- _Data_:
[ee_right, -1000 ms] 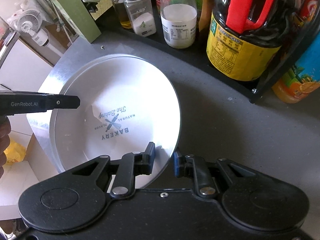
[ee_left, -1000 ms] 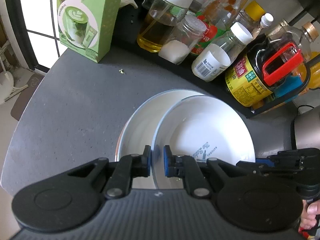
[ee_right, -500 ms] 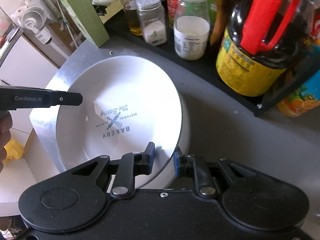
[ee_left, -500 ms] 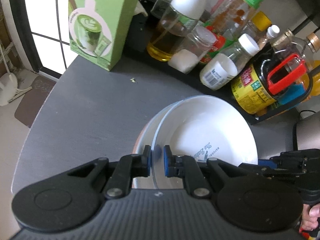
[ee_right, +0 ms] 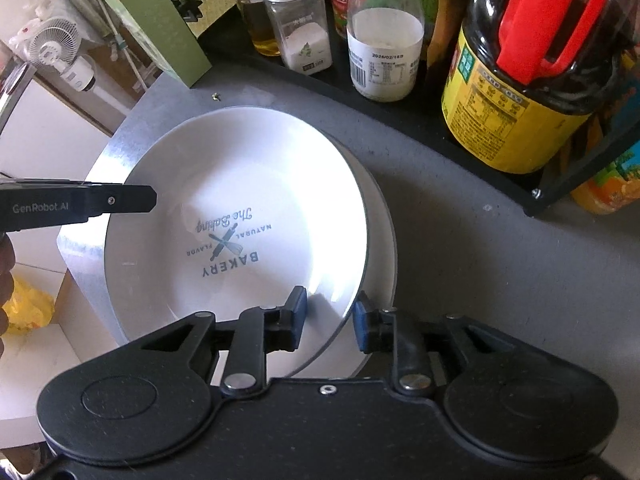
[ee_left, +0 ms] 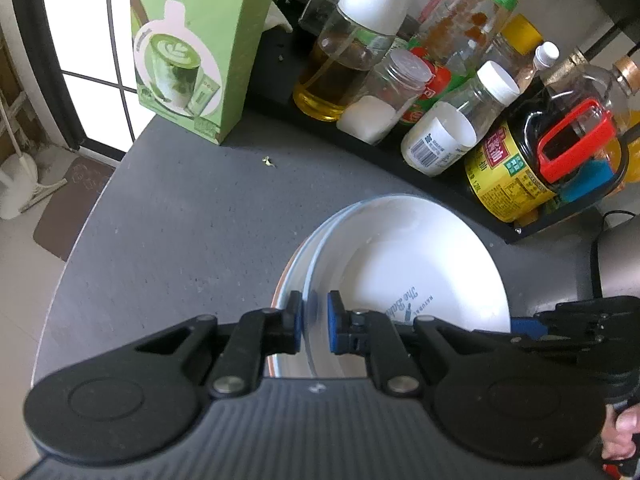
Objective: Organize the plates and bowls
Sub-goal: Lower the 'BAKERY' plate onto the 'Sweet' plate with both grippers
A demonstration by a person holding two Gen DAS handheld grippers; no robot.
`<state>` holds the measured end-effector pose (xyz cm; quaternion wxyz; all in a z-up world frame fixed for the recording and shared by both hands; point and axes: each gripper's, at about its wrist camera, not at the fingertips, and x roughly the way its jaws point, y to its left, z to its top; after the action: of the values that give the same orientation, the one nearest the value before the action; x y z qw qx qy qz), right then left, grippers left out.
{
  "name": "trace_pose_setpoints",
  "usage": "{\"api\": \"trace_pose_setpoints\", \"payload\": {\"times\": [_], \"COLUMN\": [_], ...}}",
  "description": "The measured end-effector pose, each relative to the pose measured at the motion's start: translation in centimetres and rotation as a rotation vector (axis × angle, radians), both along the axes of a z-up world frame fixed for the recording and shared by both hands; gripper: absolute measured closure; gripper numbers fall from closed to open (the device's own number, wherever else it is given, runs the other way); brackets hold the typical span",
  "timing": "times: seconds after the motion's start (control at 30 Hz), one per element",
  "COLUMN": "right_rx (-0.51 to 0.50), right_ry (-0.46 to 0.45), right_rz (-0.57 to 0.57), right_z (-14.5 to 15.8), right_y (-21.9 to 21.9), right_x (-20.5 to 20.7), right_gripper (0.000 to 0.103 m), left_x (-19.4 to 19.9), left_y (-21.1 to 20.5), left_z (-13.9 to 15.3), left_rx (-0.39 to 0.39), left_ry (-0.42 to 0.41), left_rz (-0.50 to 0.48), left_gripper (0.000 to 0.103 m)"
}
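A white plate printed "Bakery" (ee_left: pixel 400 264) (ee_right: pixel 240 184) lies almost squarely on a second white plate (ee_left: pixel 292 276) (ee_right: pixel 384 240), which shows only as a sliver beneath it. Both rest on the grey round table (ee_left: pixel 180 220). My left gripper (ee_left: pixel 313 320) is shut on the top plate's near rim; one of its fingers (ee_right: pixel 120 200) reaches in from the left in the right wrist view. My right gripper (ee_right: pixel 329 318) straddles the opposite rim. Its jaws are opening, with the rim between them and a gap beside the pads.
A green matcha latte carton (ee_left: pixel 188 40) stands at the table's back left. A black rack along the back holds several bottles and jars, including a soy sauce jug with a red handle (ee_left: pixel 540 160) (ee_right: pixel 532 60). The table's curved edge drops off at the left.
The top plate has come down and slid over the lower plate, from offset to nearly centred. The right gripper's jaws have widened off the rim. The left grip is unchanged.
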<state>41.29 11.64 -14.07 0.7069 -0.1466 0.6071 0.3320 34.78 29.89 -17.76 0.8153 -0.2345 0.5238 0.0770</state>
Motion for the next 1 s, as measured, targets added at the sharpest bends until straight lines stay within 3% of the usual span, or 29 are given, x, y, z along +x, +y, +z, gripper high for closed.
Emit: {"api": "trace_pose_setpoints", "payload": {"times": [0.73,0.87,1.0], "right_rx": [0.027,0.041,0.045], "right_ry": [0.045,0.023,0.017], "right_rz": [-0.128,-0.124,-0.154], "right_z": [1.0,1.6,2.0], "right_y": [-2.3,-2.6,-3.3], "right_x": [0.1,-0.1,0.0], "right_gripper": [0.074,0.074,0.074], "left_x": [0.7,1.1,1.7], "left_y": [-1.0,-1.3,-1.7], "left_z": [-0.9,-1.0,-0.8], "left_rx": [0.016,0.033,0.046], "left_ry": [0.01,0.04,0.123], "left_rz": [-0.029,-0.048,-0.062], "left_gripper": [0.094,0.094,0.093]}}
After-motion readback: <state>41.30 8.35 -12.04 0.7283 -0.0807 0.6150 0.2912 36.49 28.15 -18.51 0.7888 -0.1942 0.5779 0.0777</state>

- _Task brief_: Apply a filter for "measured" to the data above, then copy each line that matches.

- _Expected output_:
`<state>` holds the measured end-effector pose (xyz cm; quaternion wxyz; all in a z-up world frame fixed for the recording and shared by both hands; point and axes: each gripper's, at about its wrist camera, not at the fingertips, and x roughly the way its jaws point, y to its left, z to its top; after the action: of the values that give the same orientation, the one nearest the value before the action; x y z qw qx qy qz), right then left, grippers left out.
  "description": "The measured end-effector pose, each relative to the pose measured at the motion's start: translation in centimetres and rotation as a rotation vector (axis × angle, radians), both along the axes of a z-up world frame fixed for the recording and shared by both hands; gripper: absolute measured closure; gripper numbers fall from closed to open (the device's own number, wherever else it is given, runs the other way); brackets hold the typical span",
Motion for the next 1 s, as measured, targets added at the sharpest bends until straight lines stay within 3% of the usual span, or 29 are given, x, y, z along +x, +y, +z, gripper high for closed.

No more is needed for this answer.